Great Gonzo

Hunter Thompson's letters thrill and enthrall.

Fear and Loathing in America: The Brutal Odyssey of an Outlaw Journalist (The Gonzo Letters, Volume 2), by Hunter S. Thompson. Simon & Schuster, $30.

Hunter Thompson, the drunk, degenerate, drug-addled gun-nut genius who defined his times and invented a new style of journalism, used to party with Patrick J. Buchanan. That's right. Pat Buchanan.

That's just one of the myriad interesting facts packed into Fear and Loathing in America, the second installment in a projected three-volume collection of Thompson's letters.

Thompson, of course, is best known for his brutal and brilliant adventures in Gonzo Journalism, the fiercely subjective, highly participatory combination of reportage and commentary best displayed in his masterworks, Hell's Angels, Fear and Loathing in Las Vegas and Fear and Loathing on the Campaign Trail. Thompson, who recognized his own talent long before anyone else did, began keeping carbon copies of his correspondence (and self-portrait photos) early on. It was a smart move. His letters are every bit as interesting and savage as his other writings, and provide a nice historical counterpart to his other works.

In the first volume of Thompson's letters, Proud Highway, which covered the years 1955-67, Thompson was revealed as an inveterate iconoclast with a healthy distrust of authority and a passion for guns, booze, H.L Mencken and Ayn Rand (his trademark Fear and Loathing is lifted from Atlas Shrugged).

Fear and Loathing in America covers the years 1968-76, the most important period in Thompson's life.

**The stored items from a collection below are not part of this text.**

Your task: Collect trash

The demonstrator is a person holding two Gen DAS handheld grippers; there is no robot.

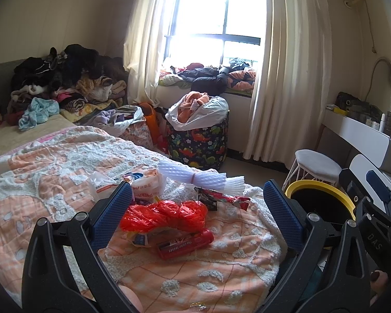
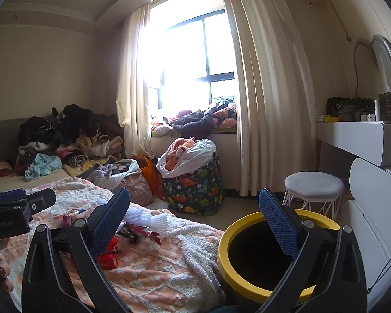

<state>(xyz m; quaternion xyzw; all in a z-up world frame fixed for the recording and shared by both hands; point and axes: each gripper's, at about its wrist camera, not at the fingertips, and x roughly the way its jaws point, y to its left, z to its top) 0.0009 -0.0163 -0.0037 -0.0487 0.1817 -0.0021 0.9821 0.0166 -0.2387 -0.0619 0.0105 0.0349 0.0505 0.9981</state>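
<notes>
The trash lies in a loose heap on the orange-and-white blanket [image 1: 169,274], at the corner of the bed nearest the bin, so each piece has only a short way to travel. The left gripper [image 1: 195,208] is spread wide and empty, with the crumpled red plastic bag [image 1: 166,215] between its blue pads, which suggests this bag is the first thing to be taken. Just in front of the bag lies a red tube-shaped wrapper [image 1: 185,245], and behind it are a white foam net sleeve [image 1: 195,176] and some snack packets [image 1: 143,189]; how many packets I cannot say, as they overlap. The right gripper [image 2: 193,224] is also wide and holds nothing. It hangs over the yellow-rimmed bin [image 2: 223,247], which stands right beside the bed edge.
</notes>
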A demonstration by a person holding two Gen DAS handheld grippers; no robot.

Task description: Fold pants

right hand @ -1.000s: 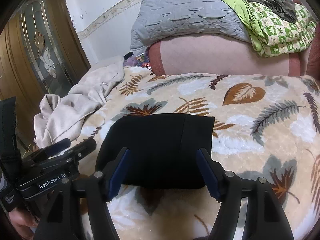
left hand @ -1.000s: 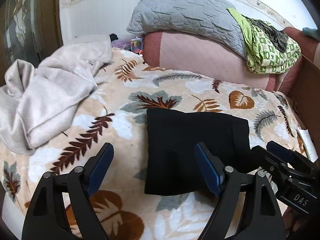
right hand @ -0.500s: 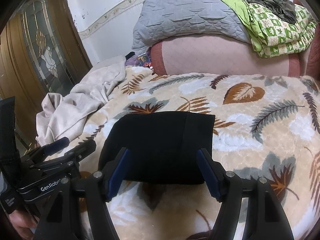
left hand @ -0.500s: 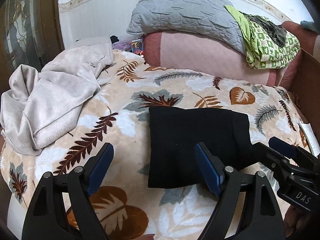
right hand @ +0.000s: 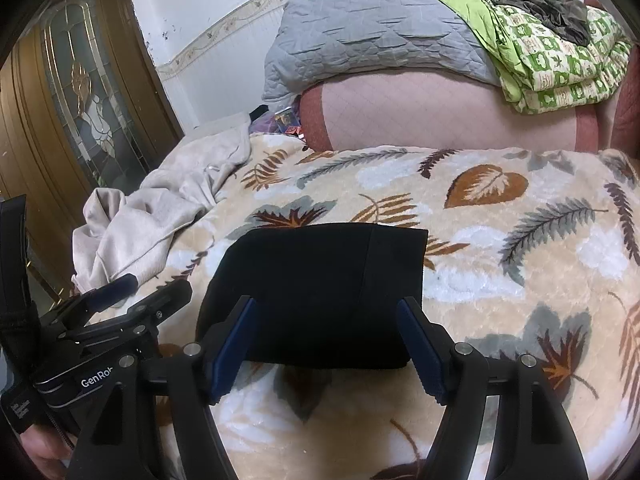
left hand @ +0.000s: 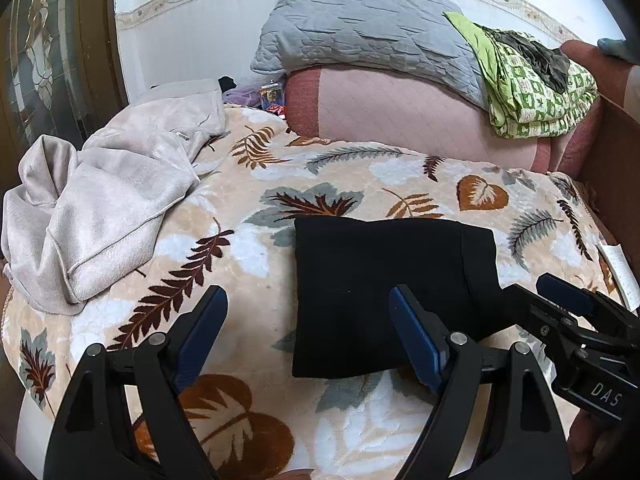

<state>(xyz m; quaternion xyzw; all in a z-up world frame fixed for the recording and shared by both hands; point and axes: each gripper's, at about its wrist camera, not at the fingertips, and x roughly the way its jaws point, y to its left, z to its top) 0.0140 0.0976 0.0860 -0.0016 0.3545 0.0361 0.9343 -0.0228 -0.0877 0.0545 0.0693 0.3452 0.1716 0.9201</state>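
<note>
Nearest the left wrist camera, the left gripper (left hand: 308,336) stands released, its jaws wide with only the leaf-print blanket (left hand: 248,240) between them; its right-hand blue pad overlaps the near edge of the black pants (left hand: 384,280) in the picture, though no pinch shows. The right gripper (right hand: 326,344) is likewise let go, jaws spread and empty, hovering just at the near edge of the pants (right hand: 320,292), which show between its fingers without being pressed.

The pants lie flat on the bed as a compact, squared rectangle, several layers thick, with a band running down the right end. By the look of it the folding is done or all but done: no loose leg trails out, and both grippers are free of the cloth. What may remain is a final tidy or setting it aside.

Farther off to the left a crumpled beige garment (left hand: 104,200) sprawls, well apart from the pants. Beyond, a pink bolster (left hand: 400,120) carries a grey quilted pillow (left hand: 360,36) and a folded green patterned quilt (left hand: 536,92).
</note>
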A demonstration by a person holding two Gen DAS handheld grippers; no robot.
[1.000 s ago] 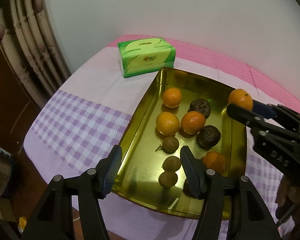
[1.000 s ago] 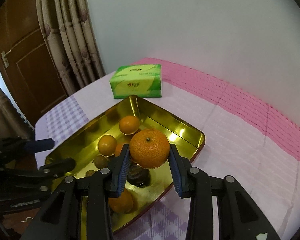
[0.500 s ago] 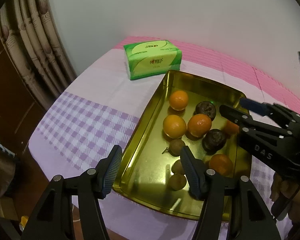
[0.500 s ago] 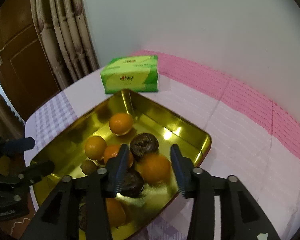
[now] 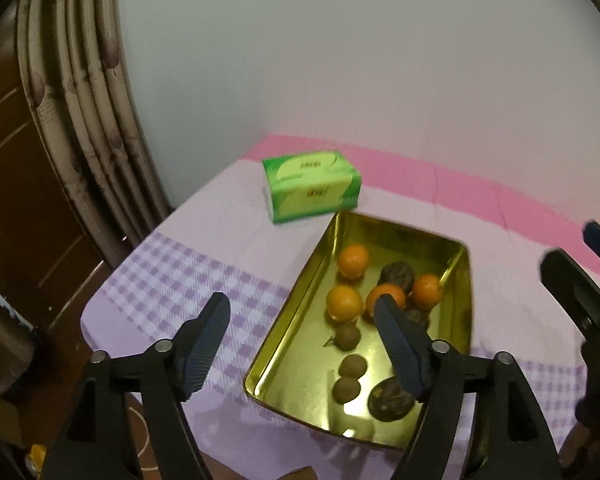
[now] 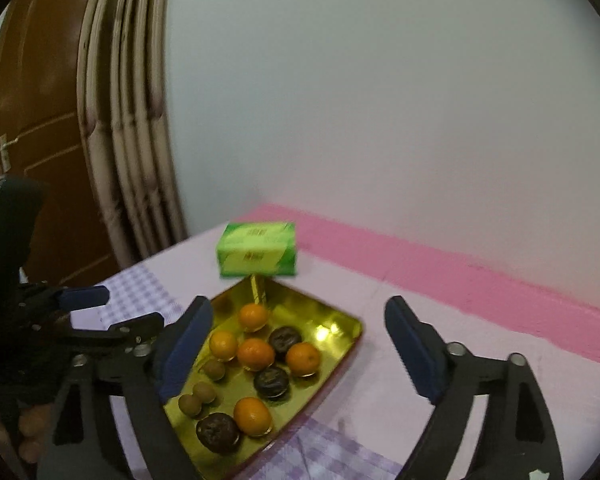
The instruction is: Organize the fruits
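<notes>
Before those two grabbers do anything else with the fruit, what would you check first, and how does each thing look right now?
1. Right gripper empty, jaws wide apart: ok.
2. Left gripper empty, jaws apart: ok.
3. Five oranges, including the nearest orange, inside the gold tray: ok.
4. Dark fruits and small brown fruits in the tray too: ok.
5. Tissue box outside the tray: ok.
6. Any fruit left off the tray: cannot tell.
</notes>
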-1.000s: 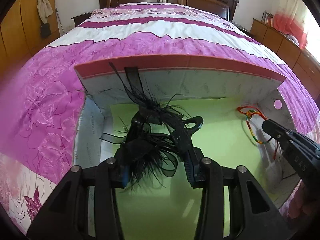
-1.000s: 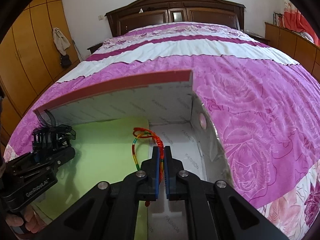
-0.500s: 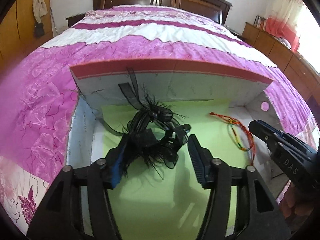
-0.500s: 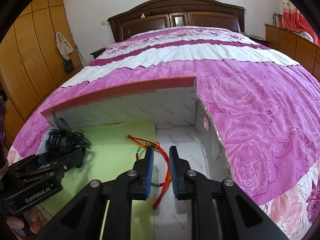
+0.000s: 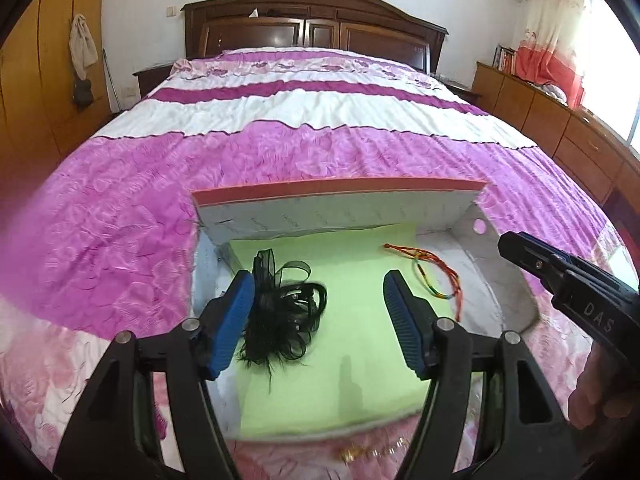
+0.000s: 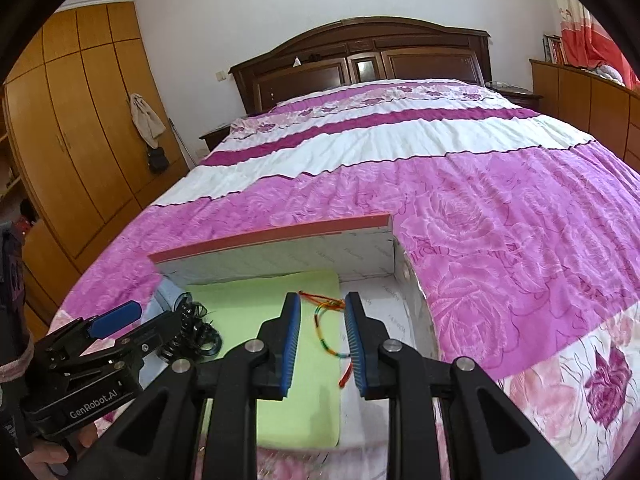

It was during this period that he came to maturity, perfecting his style and defining his politics. Like the stomping he got at the end of Hell's Angels, the beating Thompson got from the cops at the chaotic 1968 Democratic Convention was a turning point in his career. The beating, and the crimes he witnessed, left Thompson bitter, scarred, disillusioned. It was during this time that Thompson created his most lasting and influential works. It was at this time, too, that he created the character Raoul Duke, later ripped off by Garry Trudeau in Doonesbury.

For me, the best thing about Thompson's letters is the insight they reveal about his relationships with other personalities. Perhaps most touching among these is the relationship Thompson had with the El Paso brawler, Chicano activist attorney, and struggling writer Oscar "Zeta" Acosta. Thompson met Acosta in Los Angeles while working on a story about the killing of another Chicano activist, Ruben Salazar, whose head was blown off by a tear gas grenade launched by cops into a crowded bar.

In Acosta, a rabble-rousing drunk and drug fiend, Thompson found a fast friend. (Dr. Gonzo, the Samoan attorney in Fear and Loathing in Las Vegas, is Oscar Acosta; the book's plot recounts the pair's Vegas adventures.) The friendship, revealed in letters exchanged between the two, is heartbreaking as it gradually and bitterly deteriorates over legal wranglings concerning the book and film rights. The last letter comes to Thompson from Acosta's sister, asking for help locating her disappeared brother; Dr. Gonzo vanished somewhere off the coast of Mexico and was never found.

Letters to and from other friends and associates are equally interesting--mystery novelist and fellow Louisville native Sue Grafton, fellow journalist and hard drinker Charles Kuralt, Rolling Stone editor Jann Wenner, George Plimpton, and Tom Wolfe, who simultaneously created another new brand of journalism. (Like Thompson's, Wolfe's journalism is participatory, but much more objective. For a striking example of the difference, dig up both authors' takes on the Merry Pranksters-Hell's Angels bash that Thompson set up.)

There are also letters to and from old friends now seen regularly in the media--Pat Caddell, the former McGovern operative-turned-television analyst who was one of the only on-air voices of reason in the recent election mess; Doris Kearns Goodwin, the cute and charming codger who's on every television news program there is, sharing her expertise on presidential history; and Garry Wills, the liberal intellectual and prolific magazine writer. (It's interesting to imagine what Thompson would say about Wills' recent flawed and intellectually bankrupt anti-gun ravings.)

And what about that friendship with Pat Buchanan? In a letter to Wills, Thompson says this about Pitchfork Pat: "He's one of the few hit-men ... that I can really enjoy getting it on with. We disagree so violently on almost everything that it's a real pleasure to drink with him. If nothing else, he's absolutely honest in his lunacy ... I like the bastard."

Like Timothy Leary and G. Gordon Liddy before them, Thompson and Buchanan should tour the lecture circuit together. If not very lucid, the act would at least be lively. Just don't raise a hand to them. For all their differences, it's a safe bet they'll both be packing.